For many journalists sexual assault is, as Ann Friedman puts it at Feministing, “a risk that comes with the job.” (That’s why I’ve gotten up at six in the morning the last couple weekends in a row to drag my ass to a dojo to drill through attack simulations.) But as Judith Matloff, who worked as a foreign correspondent for two decades and teaches a course at Columbia University on journalist safety, explained to me a couple of months ago, there are “no sections on sexual harassment and assault in the leading handbooks on journalistic safety, by the Committee to Protect Journalists and the International Federation of Journalists.” In a 2007 article, Matloff argued that sexual assault of female correspondents is all but ignored in the industry. Sometimes, it’s even made light of, as when NYU Center on Law and Security fellow (and MoJo contributing writer) Nir Rosen completely lost his mind today and forgot that “joking” about rape falls into the category of NOT EVER FUNNY. (Update: Rosen has since resigned from his fellowship.)
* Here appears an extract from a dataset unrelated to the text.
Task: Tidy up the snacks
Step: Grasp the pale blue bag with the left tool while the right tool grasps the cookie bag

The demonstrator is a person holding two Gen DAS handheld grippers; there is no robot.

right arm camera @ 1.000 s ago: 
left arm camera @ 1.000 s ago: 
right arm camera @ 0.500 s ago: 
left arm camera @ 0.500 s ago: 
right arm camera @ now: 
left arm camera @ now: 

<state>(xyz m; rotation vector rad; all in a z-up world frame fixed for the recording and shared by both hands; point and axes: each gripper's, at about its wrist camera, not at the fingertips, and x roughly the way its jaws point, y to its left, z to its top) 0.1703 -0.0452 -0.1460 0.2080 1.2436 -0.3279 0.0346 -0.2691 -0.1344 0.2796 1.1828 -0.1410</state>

This afternoon, I asked the Committee to Protect Journalists (an organization that does great work, hence its winning last month’s Sidney Award for outstanding journalism) why its safety handbook ignores the issue of sexual assault. (It contains, for example, tips for other important but probably less common problems, like keeping your spirits up while you’re hiding in a basement from Sierra Leonean rebels who want to kill you.) The response from CPJ’s communications director was encouraging:

The CPJ Journalist Safety Guide was published in 2002. I am not aware of what the discussions were at the time regarding a section on sexual harassment and assault, but we could look into this. Nonetheless, the guide is undergoing a broad revision and the new edition is due to be published towards the end of this year. It will include a section on sexual assault and we will work with reporters globally (the handbook will be available in different languages as the current one is) to promote implementation of these safety measures.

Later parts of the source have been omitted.